#### PROMPT:
The expected output is the data below, character for character, without its pictures.

#### COLLECTED MATERIAL:
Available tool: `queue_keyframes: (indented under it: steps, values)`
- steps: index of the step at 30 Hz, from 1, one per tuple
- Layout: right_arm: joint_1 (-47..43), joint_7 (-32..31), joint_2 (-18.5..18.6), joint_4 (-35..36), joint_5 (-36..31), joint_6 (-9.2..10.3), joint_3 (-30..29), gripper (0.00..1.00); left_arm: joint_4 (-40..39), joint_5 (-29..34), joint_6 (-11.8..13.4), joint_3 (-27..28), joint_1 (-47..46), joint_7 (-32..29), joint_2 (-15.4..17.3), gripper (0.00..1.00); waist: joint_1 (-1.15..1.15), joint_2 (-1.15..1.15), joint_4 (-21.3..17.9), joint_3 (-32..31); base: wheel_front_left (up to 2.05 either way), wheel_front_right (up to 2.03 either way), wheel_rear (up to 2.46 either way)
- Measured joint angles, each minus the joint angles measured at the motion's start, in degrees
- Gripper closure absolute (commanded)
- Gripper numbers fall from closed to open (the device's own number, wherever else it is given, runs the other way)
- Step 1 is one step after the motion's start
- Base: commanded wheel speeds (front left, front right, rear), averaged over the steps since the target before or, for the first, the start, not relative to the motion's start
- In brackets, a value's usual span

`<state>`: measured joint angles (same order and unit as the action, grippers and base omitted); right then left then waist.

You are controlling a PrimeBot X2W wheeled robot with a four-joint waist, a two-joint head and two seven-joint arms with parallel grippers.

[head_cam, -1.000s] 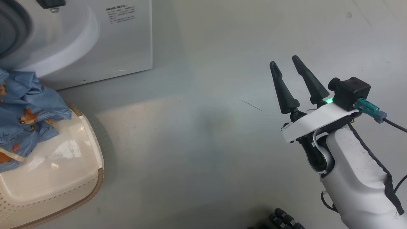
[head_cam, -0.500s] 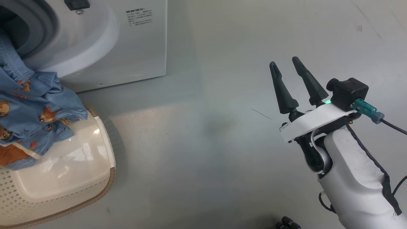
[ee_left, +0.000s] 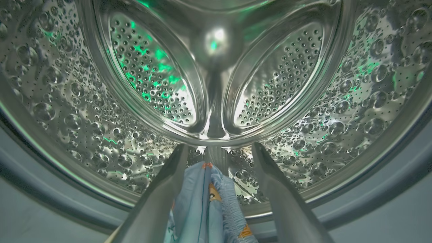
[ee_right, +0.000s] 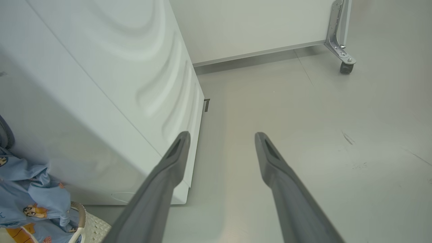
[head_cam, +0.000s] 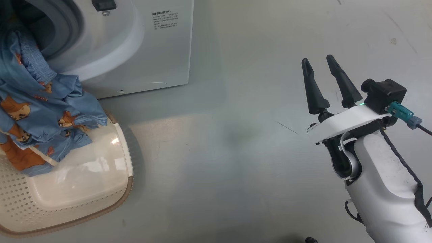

#### RESULT OF THE TASK:
Available tool: `queue_keyframes: (indented under it: steps, values)`
- steps: index of the step at 30 Hz, from 1, one per tuple
- Layout: right_arm: joint_1 (-47..43), joint_7 (-32..31), joint_2 (-18.5..18.6), joint_4 (-35..36), joint_5 (-36..31), joint_6 (-9.2..10.3), joint_3 (-30..29), gripper (0.00..1.00); left_arm: joint_4 (-40..39), joint_5 (-29..34), joint_6 (-11.8..13.4), joint_3 (-27..28), joint_1 (-47..46), joint_7 (-32..29), joint_2 (-15.4..17.3), gripper (0.00..1.00); waist: joint_1 (-1.15..1.15), joint_2 (-1.15..1.15), joint_4 (-21.3..17.9), joint_3 (-32..31); base: wheel_front_left (up to 2.05 either way), wheel_front_right (up to 2.03 either way), wheel_rear (up to 2.46 either way)
- Measured joint angles, each minus the joint angles measured at the motion's start, in degrees
- Gripper closure absolute (commanded)
- Gripper numbers fall from closed to open (the device's own number, wherever else it is given, runs the other way)
- Step 1 is one step after the motion's start
- Base: commanded wheel speeds (front left, front right, rear), averaged over the steps since the target before or, for the first, the start, not relative to the motion's start
- In brackets, a value's usual span

`<state>`: measured joint angles (same order and unit as the action, grippers and base omitted); right then left then waist.

You are controlling a PrimeBot X2W wheeled robot with a four-joint waist, a two-joint head and two seven-joint arms with parallel grippers.

[head_cam, -1.000s] 
[head_cam, -0.500s] 
[ee_left, +0.000s] 
[ee_right, +0.000s] 
[head_cam, +0.000s] 

No further output is given for this exercise.